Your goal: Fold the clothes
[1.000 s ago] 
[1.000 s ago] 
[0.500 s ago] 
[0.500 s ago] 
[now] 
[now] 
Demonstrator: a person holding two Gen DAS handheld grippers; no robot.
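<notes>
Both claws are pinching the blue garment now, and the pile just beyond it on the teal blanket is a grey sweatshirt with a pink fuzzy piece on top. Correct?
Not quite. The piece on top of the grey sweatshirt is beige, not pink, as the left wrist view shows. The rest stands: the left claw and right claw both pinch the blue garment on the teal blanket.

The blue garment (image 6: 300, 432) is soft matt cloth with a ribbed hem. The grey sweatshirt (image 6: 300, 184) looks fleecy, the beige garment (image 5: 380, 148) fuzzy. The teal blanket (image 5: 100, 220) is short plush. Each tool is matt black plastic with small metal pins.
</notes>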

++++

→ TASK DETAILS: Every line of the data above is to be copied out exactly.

→ EXERCISE RESPONSE:
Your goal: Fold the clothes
[1.000 s ago] 
[1.000 s ago] 
[0.500 s ago] 
[0.500 s ago] 
[now] 
[now] 
Demonstrator: a person holding two Gen DAS handheld grippers; no robot.
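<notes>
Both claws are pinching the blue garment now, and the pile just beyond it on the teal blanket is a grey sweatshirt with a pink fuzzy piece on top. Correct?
Not quite. The piece on top of the grey sweatshirt is beige, not pink, as the left wrist view shows. The rest stands: the left claw and right claw both pinch the blue garment on the teal blanket.

The blue garment (image 6: 300, 432) is soft matt cloth with a ribbed hem. The grey sweatshirt (image 6: 300, 184) looks fleecy, the beige garment (image 5: 380, 148) fuzzy. The teal blanket (image 5: 100, 220) is short plush. Each tool is matt black plastic with small metal pins.
</notes>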

With that, the answer is complete.